Anstecker sollen Eltern daran erinnern, das Smartphone steckenzulassen

Björn Vahle

Ahrensbök. Weil viele Eltern im Umgang mit ihren Kindern ihr Smartphone ständig in der Hand haben, hat eine Kita in Schleswig-Holstein nun Gegenmaßnahmen ergriffen. Die Kinder tragen dort und zuhause Buttons mit Handy-Verbotsschildern, mit denen sie ihre Eltern erziehen können. Die Kampagne, die zum 2016 gestarteten Plakat-Projekt "Heute schon mit ihrem Kind gesprochen?" der Kampagne Medien-Familie-Verantwortung gehört, stammt aus dem Familienzentrum Ahrensbök (bei Travemünde). Leiterin Birgit Komanns beschreibt das Ziel: "Wir wollten die Kinder mit ins Boot holen, die haben ja eine Meinung dazu." So bastelten die Kinder die Anstecker, auf denen "Hör mir zu!" oder "Sprich mit mir!" steht. "Wir gehen davon aus, dass das den Eltern unabsichtlich passiert", sagt Komanns. Umso wichtiger sei deshalb, dass ihre Kinder sie selbst darauf hinweisen könnten. "Mama hat das Handy lieber" Pädagogen warnen vor zu viel Handynutzung in Gegenwart von Kindern. Besonders sehr kleine Kinder könnten im schlimmsten Fall den Eindruck gewinnen, weniger wichtig zu sein und sogar in ihrer Entwicklung beeinträchtigt werden. "Mama hat das Handy lieber", beschreibt Komanns einen möglichen Gedankengang der Kinder. Sie habe außerdem Auswirkungen auf die Sprachfähigkeit feststellen können, weil Eltern nicht regelmäßig mit ihren Kindern sprechen.
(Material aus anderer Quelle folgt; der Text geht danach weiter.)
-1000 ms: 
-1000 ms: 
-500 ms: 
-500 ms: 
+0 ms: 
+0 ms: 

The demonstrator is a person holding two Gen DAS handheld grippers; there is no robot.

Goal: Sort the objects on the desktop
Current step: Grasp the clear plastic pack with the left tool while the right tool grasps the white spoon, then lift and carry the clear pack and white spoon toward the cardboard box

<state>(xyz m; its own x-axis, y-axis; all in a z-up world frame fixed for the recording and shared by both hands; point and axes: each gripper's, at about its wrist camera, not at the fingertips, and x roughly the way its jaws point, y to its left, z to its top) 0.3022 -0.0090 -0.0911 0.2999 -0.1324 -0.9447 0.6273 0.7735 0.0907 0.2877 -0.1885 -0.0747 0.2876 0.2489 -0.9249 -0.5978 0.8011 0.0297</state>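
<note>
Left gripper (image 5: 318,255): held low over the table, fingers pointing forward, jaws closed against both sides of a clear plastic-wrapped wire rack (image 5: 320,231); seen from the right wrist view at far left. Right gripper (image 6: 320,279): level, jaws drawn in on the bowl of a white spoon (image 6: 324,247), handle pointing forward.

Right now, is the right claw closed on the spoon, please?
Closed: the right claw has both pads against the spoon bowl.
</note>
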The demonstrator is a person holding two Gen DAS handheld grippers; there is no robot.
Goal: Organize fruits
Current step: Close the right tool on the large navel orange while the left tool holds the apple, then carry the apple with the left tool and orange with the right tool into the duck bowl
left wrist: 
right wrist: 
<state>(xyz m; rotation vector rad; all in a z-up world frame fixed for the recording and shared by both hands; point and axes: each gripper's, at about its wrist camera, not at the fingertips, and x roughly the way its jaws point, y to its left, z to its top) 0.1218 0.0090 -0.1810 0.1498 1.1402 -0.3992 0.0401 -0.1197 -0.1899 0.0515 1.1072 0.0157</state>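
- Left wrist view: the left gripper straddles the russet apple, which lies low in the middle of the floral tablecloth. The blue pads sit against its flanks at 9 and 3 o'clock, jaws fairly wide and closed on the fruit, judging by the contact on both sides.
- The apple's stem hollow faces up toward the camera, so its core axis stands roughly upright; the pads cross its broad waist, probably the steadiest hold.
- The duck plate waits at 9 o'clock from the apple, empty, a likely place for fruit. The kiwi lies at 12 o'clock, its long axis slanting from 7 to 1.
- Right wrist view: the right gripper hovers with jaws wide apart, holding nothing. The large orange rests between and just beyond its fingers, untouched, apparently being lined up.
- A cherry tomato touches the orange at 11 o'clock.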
Die Kinder nutzen die neu gewonnene Macht gegenüber den Eltern aber nicht nur in der Kita. Ein Vater habe Komanns berichtet, seine Tochter hätte ihn abends auf dem Sofa angetippt und auf den Button gezeigt, als Papa gerade auf sein Handy geschaut hatte. Die in der Kita aufgehängten Plakate sollen einen zusätzlichen Anreiz für Gespräche bieten.